Total loans, net of $1.64 billion, with allowance for loan and lease losses of $18.7 million at September 30, 2013, increased $50.3 million when compared to total loans, net of $1.59 billion, with allowance for loan of $18.5 million at December 31, 2012. Total deposits of $1.69 billion at September 30, 2013 increased $187.4 million when compared to total deposits of $1.50 billion at December 31, 2012. Non-interest-bearing deposits increased $20.8 million, or 8.7%, resulting from an increase in commercial demand deposit balances totaling $31.5 million. Interest-bearing deposits increased $166.5 million, or 13.2%, during the period due to the Company’s opening of the new West Hartford, CT banking center. The Bank’s net loan-to-deposit ratio was 96.8% at September 30, 2013, compared to 105.5% at December 31, 2012.

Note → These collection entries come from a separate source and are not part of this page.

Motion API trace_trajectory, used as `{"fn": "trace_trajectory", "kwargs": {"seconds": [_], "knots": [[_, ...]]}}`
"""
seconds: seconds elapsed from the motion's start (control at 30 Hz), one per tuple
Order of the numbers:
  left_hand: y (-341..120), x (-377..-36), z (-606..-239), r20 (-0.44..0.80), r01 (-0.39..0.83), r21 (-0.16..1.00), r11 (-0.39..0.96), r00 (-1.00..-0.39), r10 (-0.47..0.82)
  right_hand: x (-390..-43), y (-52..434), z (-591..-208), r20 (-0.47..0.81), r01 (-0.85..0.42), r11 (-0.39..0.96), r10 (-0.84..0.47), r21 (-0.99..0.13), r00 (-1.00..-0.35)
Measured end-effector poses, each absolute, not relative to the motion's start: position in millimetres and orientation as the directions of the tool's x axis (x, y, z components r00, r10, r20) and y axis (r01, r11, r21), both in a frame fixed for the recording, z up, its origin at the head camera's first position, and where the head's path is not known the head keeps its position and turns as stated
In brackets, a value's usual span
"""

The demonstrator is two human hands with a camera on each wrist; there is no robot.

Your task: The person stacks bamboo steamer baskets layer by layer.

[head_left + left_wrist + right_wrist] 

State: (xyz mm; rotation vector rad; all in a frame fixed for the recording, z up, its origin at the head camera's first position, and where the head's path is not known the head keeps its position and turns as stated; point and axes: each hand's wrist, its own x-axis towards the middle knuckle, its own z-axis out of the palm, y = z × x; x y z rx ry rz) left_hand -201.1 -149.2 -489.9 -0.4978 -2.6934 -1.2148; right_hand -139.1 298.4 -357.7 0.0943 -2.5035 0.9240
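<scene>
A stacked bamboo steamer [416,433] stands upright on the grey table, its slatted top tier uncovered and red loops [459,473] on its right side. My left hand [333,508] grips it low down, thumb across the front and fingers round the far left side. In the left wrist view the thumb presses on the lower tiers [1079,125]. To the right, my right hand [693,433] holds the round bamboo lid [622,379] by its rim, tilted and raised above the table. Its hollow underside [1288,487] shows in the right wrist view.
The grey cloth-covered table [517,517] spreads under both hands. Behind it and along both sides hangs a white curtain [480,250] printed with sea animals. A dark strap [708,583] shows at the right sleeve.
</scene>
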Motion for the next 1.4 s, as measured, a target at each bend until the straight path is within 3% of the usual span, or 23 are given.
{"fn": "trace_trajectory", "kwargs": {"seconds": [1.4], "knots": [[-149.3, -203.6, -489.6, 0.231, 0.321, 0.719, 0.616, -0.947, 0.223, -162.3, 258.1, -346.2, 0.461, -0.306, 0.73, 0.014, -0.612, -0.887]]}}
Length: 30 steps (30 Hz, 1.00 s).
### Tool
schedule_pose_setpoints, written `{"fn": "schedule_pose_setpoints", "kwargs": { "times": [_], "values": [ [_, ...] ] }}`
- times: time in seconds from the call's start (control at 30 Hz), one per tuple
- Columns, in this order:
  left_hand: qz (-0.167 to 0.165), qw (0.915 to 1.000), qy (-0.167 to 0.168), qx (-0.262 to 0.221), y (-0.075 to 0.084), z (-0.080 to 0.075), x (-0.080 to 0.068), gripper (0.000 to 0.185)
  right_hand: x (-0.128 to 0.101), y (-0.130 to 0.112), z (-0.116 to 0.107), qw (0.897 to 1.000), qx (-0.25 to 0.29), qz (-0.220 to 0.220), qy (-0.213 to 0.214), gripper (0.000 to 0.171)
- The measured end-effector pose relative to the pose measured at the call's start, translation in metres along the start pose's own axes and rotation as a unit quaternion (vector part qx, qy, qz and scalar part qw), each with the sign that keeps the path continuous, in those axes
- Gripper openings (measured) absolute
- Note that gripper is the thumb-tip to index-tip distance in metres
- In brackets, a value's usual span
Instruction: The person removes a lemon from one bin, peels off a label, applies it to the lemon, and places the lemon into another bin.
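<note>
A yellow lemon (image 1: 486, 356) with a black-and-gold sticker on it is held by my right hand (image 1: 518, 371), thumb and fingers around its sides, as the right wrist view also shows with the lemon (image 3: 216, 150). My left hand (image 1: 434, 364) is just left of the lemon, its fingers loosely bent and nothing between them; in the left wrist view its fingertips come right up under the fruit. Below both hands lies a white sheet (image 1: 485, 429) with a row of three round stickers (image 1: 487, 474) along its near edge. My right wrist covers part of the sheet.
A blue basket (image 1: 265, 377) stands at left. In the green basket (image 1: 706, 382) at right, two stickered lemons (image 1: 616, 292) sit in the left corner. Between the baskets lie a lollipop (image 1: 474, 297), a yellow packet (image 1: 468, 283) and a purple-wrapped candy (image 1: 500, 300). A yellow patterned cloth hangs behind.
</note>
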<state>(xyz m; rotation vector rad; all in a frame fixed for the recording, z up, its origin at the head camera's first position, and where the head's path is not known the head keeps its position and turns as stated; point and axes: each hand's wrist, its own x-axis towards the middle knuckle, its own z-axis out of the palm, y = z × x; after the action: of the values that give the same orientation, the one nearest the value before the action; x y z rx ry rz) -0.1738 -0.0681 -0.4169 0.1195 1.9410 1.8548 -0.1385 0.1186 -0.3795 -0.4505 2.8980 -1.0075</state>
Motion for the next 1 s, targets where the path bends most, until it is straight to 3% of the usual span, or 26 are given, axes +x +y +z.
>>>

At September 30, 2013, total equity of $295.2 million decreased $25.4 million when compared to total equity of $320.6 million at December 31, 2012 due primarily to common stock repurchases in the first nine months of 2013 totaling $28.8 million and $8.2 million of dividends, partially offset by comprehensive income of $7.3 million. At September 30, 2013, the tangible common equity ratio was 13.1% compared to 16.0% at December 31, 2012. See Note 13, “Regulatory Matters” in Notes to Unaudited Consolidated Financial Statements contained elsewhere in this report for information on the Bank and the Company’s regulatory capital levels and ratios.
Securities:
The Company maintains a securities portfolio that is primarily structured to generate interest income, manage interest-rate sensitivity and provide a source of liquidity for operating needs. The securities portfolio is managed in accordance with regulatory guidelines and established internal corporate investment policies.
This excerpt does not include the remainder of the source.